[Stored items from a collection]
________________________

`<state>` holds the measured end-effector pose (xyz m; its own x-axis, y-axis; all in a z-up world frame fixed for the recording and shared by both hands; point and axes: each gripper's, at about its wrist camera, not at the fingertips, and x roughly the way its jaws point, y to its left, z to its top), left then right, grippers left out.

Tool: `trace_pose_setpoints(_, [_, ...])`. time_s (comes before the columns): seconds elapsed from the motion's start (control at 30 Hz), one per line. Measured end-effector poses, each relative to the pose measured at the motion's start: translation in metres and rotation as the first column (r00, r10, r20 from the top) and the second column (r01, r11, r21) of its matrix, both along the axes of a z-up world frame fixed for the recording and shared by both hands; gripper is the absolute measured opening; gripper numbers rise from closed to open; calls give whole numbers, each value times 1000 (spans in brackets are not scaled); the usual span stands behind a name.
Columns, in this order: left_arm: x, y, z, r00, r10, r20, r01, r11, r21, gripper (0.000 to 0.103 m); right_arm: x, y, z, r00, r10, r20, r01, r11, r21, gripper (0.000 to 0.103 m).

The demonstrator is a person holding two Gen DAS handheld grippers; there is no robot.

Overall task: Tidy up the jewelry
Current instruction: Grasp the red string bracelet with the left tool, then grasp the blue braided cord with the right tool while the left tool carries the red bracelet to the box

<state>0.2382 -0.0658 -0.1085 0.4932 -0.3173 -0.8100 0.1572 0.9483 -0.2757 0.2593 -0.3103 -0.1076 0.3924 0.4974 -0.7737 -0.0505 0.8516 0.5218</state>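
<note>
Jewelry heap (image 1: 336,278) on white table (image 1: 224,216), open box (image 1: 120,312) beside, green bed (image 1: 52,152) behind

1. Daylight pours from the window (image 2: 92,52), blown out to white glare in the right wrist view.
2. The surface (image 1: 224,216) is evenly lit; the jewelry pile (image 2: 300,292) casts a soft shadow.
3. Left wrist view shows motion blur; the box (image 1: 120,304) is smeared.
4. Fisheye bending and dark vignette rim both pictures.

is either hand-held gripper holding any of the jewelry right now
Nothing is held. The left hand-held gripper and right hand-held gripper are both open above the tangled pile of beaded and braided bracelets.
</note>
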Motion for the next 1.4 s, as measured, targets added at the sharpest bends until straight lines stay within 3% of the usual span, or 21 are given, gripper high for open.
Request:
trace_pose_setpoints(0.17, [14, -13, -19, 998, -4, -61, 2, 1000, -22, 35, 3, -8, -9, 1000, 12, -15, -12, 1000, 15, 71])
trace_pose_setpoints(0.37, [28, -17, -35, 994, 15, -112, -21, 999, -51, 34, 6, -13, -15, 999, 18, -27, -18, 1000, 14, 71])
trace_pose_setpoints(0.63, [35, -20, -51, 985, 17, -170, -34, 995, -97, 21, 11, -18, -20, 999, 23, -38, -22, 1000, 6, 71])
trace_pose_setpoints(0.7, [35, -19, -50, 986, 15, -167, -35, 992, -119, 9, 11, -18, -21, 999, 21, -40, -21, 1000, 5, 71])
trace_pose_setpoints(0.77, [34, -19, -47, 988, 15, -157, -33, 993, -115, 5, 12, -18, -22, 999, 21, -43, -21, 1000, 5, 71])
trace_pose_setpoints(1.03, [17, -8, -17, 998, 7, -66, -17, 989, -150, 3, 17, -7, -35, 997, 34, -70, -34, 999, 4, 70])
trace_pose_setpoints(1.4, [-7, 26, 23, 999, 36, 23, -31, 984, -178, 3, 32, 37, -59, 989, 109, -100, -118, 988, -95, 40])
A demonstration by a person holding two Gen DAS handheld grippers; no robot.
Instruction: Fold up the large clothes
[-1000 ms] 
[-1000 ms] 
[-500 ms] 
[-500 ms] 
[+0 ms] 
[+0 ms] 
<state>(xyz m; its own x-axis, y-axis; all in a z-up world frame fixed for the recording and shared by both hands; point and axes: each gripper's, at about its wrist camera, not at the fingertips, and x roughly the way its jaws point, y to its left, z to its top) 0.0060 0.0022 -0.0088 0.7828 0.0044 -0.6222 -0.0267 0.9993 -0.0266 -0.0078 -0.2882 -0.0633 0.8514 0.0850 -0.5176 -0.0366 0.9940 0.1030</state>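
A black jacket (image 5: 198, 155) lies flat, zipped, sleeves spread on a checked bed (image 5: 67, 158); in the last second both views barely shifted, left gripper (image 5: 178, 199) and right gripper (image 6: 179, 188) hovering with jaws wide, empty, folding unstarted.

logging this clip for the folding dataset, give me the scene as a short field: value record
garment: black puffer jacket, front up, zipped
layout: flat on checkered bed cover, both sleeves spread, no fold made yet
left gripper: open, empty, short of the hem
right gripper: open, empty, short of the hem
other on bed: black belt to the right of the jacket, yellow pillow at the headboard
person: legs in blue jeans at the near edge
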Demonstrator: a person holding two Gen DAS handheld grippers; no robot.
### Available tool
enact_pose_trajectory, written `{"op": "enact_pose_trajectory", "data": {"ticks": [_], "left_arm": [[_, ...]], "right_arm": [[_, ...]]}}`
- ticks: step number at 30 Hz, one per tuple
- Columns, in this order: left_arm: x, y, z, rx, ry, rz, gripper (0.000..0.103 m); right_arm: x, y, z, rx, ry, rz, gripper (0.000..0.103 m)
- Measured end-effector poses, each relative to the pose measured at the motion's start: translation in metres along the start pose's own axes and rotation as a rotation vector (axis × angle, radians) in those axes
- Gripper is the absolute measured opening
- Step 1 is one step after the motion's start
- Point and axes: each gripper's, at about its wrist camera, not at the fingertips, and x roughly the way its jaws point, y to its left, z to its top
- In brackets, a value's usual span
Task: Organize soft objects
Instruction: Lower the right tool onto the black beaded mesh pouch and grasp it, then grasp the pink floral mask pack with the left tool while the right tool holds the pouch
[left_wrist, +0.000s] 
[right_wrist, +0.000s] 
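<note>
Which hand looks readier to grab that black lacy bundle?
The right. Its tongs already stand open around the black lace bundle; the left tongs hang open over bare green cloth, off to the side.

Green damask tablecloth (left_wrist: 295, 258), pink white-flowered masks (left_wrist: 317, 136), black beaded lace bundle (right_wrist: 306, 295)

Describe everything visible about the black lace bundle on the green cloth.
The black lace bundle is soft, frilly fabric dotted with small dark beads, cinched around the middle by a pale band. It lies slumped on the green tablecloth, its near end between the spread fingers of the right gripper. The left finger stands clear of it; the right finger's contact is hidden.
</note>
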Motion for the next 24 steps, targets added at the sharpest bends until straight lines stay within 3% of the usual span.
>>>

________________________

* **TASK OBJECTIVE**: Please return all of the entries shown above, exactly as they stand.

* **WORKED SOLUTION**:
`<state>` holds the measured end-effector pose (xyz m; its own x-axis, y-axis; all in a z-up world frame fixed for the recording and shared by both hands; point and axes: each gripper's, at about its wrist camera, not at the fingertips, and x roughly the way its jaws point, y to its left, z to its top), left then right, grippers left out.

Tool: `trace_pose_setpoints(_, [_, ...])`. time_s (comes before the columns): seconds elapsed from the motion's start (control at 30 Hz), one per line. Measured end-effector poses, each relative to the pose measured at the motion's start: translation in metres and rotation as the first column (r00, r10, r20 from the top) and the second column (r01, r11, r21) of its matrix, both along the axes of a z-up world frame fixed for the recording and shared by both hands; gripper is the absolute measured opening; gripper numbers rise from closed to open; calls give whole numbers, each value times 1000 (spans in brackets are not scaled); the usual span stands behind a name.
Columns, in this order: left_arm: x, y, z, r00, r10, r20, r01, r11, r21, gripper (0.000 to 0.103 m); right_arm: x, y, z, r00, r10, r20, r01, r11, r21, gripper (0.000 to 0.103 m).

The demonstrator is a person holding two Gen DAS handheld grippers; there is no robot.

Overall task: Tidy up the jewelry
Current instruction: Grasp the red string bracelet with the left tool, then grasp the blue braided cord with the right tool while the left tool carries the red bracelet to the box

<state>0.2382 -0.0658 -0.1085 0.4932 -0.3173 -0.8100 0.1572 0.9483 -0.2757 0.2593 -0.3103 -0.1076 0.3924 0.4974 -0.7737 -0.0505 0.8516 0.5218</state>
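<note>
Jewelry heap (image 1: 336,278) on white table (image 1: 224,216), open box (image 1: 120,312) beside, green bed (image 1: 52,152) behind

1. Daylight pours from the window (image 2: 92,52), blown out to white glare in the right wrist view.
2. The surface (image 1: 224,216) is evenly lit; the jewelry pile (image 2: 300,292) casts a soft shadow.
3. Left wrist view shows motion blur; the box (image 1: 120,304) is smeared.
4. Fisheye bending and dark vignette rim both pictures.

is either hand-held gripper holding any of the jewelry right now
Nothing is held. The left hand-held gripper and right hand-held gripper are both open above the tangled pile of beaded and braided bracelets.
</note>
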Motion for the next 1.4 s, as measured, targets added at the sharpest bends until straight lines stay within 3% of the usual span, or 21 are given, gripper high for open.
Request:
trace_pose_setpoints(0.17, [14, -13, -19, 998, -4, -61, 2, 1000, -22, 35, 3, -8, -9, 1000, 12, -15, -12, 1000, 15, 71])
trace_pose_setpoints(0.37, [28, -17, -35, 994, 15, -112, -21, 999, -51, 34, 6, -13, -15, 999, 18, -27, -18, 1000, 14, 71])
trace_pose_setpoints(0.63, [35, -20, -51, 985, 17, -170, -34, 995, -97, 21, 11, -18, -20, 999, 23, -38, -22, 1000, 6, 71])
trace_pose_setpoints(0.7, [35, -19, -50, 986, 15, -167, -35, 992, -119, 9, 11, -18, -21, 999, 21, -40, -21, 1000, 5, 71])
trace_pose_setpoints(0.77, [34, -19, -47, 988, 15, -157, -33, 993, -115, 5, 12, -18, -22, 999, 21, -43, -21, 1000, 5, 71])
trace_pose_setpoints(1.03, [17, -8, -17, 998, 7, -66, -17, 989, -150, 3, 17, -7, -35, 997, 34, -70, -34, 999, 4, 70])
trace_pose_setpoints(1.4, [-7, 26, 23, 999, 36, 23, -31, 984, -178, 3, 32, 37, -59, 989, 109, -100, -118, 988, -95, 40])
A demonstration by a person holding two Gen DAS handheld grippers; no robot.
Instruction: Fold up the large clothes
[-1000 ms] 
[-1000 ms] 
[-500 ms] 
[-500 ms] 
[+0 ms] 
[+0 ms] 
<state>(xyz m; its own x-axis, y-axis; all in a z-up world frame fixed for the recording and shared by both hands; point and axes: each gripper's, at about its wrist camera, not at the fingertips, and x roughly the way its jaws point, y to its left, z to its top) 0.0060 0.0022 -0.0088 0.7828 0.0044 -0.6222 -0.0267 0.9993 -0.0266 -0.0078 -0.2882 -0.0633 0.8514 0.0850 -0.5176 -0.0366 0.9940 0.1030</state>
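A black jacket (image 5: 198, 155) lies flat, zipped, sleeves spread on a checked bed (image 5: 67, 158); in the last second both views barely shifted, left gripper (image 5: 178, 199) and right gripper (image 6: 179, 188) hovering with jaws wide, empty, folding unstarted.

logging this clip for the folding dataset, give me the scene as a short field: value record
garment: black puffer jacket, front up, zipped
layout: flat on checkered bed cover, both sleeves spread, no fold made yet
left gripper: open, empty, short of the hem
right gripper: open, empty, short of the hem
other on bed: black belt to the right of the jacket, yellow pillow at the headboard
person: legs in blue jeans at the near edge
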Demonstrator: a person holding two Gen DAS handheld grippers; no robot.
### Available tool
enact_pose_trajectory, written `{"op": "enact_pose_trajectory", "data": {"ticks": [_], "left_arm": [[_, ...]], "right_arm": [[_, ...]]}}`
- ticks: step number at 30 Hz, one per tuple
- Columns, in this order: left_arm: x, y, z, rx, ry, rz, gripper (0.000..0.103 m); right_arm: x, y, z, rx, ry, rz, gripper (0.000..0.103 m)
- Measured end-effector poses, each relative to the pose measured at the motion's start: translation in metres along the start pose's own axes and rotation as a rotation vector (axis × angle, radians) in those axes
- Gripper is the absolute measured opening
- Step 1 is one step after the motion's start
- Point and axes: each gripper's, at about its wrist camera, not at the fingertips, and x roughly the way its jaws point, y to its left, z to its top
- In brackets, a value's usual span
Task: Organize soft objects
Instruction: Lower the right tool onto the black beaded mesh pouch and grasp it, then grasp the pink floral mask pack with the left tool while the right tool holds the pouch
[left_wrist, +0.000s] 
[right_wrist, +0.000s] 
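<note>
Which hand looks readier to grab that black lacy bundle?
The right. Its tongs already stand open around the black lace bundle; the left tongs hang open over bare green cloth, off to the side.

Green damask tablecloth (left_wrist: 295, 258), pink white-flowered masks (left_wrist: 317, 136), black beaded lace bundle (right_wrist: 306, 295)

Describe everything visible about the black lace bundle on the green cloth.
The black lace bundle is soft, frilly fabric dotted with small dark beads, cinched around the middle by a pale band. It lies slumped on the green tablecloth, its near end between the spread fingers of the right gripper. The left finger stands clear of it; the right finger's contact is hidden.
</note>
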Motion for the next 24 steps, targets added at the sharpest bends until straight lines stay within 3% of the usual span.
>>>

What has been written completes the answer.